▶ **Work order**
Among the records, find the lines that hold the string "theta" and return them.

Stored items
-----
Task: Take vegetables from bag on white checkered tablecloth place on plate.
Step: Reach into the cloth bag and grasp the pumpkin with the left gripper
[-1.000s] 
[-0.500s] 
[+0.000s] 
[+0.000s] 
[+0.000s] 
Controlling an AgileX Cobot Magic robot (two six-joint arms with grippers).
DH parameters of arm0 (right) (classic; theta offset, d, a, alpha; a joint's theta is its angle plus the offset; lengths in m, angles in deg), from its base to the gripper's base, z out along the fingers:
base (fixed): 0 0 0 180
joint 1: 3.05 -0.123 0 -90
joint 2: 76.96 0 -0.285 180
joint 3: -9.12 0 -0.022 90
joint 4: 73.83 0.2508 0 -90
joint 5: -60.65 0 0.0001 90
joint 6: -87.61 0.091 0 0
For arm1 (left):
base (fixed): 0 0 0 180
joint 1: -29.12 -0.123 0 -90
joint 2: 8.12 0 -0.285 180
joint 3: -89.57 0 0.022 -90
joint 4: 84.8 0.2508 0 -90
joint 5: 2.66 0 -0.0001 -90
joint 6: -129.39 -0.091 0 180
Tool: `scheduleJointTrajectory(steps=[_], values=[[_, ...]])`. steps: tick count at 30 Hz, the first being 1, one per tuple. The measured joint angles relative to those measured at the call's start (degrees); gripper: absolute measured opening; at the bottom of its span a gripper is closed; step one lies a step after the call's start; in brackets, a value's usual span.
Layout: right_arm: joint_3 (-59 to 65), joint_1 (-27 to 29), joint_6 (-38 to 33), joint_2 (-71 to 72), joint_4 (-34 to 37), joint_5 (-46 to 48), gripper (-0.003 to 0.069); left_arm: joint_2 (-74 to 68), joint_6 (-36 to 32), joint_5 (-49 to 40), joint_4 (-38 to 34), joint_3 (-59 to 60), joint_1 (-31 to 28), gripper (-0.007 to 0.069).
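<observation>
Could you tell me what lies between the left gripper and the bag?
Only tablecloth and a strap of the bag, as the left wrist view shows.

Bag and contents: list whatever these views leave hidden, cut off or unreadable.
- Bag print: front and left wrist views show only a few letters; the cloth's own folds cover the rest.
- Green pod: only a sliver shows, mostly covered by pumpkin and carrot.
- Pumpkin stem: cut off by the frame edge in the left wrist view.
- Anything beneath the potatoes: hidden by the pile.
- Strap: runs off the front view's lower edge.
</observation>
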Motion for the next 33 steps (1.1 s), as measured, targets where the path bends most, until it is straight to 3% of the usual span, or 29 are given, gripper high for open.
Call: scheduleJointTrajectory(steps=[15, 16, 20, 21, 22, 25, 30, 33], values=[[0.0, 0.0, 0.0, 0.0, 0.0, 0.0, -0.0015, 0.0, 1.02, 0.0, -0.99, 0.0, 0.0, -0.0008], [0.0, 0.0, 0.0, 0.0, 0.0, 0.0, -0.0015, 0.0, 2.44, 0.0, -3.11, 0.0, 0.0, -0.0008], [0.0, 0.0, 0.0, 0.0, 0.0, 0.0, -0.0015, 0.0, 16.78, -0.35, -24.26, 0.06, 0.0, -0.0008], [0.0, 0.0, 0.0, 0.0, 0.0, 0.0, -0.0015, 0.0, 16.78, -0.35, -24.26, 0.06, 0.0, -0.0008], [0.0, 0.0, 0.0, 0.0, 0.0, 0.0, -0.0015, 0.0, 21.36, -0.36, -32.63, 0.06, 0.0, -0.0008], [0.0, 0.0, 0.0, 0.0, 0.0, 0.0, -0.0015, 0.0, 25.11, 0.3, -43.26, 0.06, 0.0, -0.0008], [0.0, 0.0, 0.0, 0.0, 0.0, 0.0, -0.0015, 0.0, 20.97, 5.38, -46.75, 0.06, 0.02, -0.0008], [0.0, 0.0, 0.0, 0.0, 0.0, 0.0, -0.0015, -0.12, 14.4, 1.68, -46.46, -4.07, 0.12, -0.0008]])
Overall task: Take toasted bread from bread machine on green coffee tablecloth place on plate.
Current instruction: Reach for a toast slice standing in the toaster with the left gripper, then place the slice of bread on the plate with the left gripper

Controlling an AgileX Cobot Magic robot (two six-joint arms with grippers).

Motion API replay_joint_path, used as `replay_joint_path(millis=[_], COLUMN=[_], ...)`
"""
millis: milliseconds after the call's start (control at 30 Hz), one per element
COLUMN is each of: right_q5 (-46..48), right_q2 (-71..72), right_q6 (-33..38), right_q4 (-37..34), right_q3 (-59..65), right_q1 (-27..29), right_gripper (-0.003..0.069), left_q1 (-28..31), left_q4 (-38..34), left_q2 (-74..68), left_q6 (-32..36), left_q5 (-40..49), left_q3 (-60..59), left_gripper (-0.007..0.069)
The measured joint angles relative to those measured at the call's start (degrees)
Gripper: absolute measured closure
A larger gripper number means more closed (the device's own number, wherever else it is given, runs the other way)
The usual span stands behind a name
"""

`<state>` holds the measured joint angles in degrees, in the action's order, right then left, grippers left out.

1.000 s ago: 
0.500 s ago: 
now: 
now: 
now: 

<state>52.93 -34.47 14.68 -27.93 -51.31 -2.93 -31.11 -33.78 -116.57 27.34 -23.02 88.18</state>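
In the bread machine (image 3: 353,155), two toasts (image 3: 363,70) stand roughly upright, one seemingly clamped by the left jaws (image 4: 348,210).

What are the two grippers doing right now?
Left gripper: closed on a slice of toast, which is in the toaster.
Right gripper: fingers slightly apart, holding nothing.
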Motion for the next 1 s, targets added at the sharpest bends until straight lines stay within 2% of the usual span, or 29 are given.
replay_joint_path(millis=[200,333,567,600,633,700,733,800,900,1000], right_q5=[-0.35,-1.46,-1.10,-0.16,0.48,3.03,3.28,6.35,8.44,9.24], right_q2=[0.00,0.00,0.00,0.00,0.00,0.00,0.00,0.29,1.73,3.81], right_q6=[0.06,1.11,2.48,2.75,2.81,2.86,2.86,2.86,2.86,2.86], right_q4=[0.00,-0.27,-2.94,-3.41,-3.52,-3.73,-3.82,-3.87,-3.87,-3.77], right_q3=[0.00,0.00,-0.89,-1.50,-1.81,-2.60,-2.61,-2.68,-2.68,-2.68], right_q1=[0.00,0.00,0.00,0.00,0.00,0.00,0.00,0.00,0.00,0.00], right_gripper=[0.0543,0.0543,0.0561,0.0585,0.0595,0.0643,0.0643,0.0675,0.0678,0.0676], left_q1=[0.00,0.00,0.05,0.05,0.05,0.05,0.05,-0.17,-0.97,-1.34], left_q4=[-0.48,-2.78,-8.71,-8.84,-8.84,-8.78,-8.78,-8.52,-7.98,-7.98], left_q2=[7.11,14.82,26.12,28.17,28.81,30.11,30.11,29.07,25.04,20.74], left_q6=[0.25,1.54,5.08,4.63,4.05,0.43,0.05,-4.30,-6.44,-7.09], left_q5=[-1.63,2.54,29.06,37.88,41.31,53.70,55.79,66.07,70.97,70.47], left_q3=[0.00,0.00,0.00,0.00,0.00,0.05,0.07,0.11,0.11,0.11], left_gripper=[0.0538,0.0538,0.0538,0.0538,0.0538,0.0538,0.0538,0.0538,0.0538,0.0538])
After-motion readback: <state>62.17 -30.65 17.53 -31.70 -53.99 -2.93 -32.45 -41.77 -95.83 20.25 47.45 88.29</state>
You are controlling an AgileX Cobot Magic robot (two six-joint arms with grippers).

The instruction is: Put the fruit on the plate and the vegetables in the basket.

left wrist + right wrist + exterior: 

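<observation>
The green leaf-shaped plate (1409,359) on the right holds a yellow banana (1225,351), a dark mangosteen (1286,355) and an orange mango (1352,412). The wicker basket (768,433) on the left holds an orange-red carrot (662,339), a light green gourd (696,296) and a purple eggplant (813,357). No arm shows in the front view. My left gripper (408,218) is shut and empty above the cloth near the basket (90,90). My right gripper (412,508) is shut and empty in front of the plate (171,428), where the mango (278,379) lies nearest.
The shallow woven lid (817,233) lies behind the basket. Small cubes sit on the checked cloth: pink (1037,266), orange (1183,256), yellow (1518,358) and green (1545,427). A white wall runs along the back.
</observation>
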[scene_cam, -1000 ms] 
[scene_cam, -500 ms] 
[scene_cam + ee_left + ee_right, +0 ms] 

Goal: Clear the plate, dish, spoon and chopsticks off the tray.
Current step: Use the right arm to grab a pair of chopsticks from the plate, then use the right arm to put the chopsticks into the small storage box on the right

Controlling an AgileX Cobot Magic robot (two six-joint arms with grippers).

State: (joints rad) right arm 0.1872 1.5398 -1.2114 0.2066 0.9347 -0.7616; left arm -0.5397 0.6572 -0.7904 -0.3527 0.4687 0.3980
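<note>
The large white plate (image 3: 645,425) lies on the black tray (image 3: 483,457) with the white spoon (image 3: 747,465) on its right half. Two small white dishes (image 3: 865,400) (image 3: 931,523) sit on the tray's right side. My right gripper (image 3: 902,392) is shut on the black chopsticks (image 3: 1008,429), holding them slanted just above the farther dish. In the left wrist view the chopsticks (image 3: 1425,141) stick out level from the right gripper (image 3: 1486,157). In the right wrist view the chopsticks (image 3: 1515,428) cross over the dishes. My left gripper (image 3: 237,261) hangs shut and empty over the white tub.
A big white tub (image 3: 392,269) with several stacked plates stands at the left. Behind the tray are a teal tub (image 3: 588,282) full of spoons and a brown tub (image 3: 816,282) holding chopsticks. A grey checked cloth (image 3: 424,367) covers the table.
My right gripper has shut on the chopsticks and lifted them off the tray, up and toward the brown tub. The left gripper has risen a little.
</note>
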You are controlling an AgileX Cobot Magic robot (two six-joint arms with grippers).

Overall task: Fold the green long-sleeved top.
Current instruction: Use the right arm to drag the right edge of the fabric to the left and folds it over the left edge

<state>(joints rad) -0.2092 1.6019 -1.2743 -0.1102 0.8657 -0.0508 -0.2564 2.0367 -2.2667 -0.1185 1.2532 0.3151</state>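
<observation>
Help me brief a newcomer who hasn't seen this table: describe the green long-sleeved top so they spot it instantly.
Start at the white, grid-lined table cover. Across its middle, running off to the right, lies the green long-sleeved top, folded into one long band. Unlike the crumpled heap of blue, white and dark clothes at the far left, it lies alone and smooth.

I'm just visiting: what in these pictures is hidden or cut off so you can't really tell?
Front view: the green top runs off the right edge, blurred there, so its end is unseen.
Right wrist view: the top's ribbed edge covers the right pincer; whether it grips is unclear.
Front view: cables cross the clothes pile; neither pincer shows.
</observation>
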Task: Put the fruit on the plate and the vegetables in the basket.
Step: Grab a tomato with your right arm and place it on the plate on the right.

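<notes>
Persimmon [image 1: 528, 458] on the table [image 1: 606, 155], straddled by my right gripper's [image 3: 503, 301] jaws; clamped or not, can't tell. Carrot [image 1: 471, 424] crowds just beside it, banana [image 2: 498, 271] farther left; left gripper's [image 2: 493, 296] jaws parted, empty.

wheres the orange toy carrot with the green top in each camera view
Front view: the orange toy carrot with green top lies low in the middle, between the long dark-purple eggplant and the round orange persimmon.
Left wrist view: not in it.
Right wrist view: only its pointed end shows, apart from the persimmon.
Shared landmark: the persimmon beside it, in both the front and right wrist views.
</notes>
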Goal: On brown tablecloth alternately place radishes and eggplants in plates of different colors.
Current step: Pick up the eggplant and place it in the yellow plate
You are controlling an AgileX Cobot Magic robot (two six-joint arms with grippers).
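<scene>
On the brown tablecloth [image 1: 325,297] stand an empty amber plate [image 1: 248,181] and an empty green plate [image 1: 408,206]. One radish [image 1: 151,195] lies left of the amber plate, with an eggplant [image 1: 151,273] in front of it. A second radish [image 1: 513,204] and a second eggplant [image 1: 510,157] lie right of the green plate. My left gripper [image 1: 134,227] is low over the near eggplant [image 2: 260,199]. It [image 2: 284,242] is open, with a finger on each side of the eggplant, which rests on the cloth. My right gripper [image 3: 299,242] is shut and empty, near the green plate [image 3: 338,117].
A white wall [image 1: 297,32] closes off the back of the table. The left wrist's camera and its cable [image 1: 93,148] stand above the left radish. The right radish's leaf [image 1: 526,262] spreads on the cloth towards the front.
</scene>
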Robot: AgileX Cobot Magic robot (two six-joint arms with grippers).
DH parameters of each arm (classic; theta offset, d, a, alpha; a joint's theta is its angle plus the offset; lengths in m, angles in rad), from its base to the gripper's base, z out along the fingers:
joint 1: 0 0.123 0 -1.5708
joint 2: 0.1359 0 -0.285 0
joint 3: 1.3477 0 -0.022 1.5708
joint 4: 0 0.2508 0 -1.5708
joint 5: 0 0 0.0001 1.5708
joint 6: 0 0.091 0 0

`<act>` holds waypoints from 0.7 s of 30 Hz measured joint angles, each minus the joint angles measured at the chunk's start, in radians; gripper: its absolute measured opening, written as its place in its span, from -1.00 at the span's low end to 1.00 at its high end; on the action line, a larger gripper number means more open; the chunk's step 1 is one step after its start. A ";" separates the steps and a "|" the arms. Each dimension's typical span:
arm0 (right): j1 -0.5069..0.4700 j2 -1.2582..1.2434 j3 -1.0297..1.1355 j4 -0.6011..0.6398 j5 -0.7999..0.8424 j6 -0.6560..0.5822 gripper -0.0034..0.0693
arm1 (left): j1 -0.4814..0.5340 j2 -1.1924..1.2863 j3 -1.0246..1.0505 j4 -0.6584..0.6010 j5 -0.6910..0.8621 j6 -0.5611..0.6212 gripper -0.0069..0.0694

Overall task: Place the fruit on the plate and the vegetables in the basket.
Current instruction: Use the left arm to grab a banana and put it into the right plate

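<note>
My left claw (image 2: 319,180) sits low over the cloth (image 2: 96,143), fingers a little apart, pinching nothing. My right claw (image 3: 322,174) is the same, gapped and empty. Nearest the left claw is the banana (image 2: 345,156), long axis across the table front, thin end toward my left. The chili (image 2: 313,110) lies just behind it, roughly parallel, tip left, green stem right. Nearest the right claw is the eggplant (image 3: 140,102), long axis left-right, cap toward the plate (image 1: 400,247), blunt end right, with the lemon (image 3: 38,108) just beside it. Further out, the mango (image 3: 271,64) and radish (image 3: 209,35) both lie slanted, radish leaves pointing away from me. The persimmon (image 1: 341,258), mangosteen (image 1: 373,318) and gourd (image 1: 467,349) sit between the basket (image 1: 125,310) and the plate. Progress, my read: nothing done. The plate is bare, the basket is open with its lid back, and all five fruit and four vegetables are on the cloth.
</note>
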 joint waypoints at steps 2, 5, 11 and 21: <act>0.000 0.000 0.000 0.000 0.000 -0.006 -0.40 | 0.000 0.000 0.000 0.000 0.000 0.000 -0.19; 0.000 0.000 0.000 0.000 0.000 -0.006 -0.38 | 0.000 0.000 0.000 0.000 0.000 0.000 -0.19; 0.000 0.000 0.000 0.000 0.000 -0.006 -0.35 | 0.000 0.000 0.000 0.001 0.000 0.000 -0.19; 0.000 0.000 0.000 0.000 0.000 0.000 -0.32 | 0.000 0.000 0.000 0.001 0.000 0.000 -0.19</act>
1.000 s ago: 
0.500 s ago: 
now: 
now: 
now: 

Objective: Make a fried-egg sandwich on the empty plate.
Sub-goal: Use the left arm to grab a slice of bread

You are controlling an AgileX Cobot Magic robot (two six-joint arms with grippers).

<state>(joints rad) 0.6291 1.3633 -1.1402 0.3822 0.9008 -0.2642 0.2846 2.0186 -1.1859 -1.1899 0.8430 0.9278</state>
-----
▶ **Solution**
DH parameters of arm0 (right) (classic; theta offset, d, a, alpha; a joint's theta is its angle plus the offset; lengths in m, angles in deg), from its base to the gripper's base, z out along the fingers:
DH parameters of each arm (classic; theta offset, d, a, alpha; a joint's theta is its angle plus the offset; lengths in m, angles in rad), from its base to the gripper's base, z out along the fingers:

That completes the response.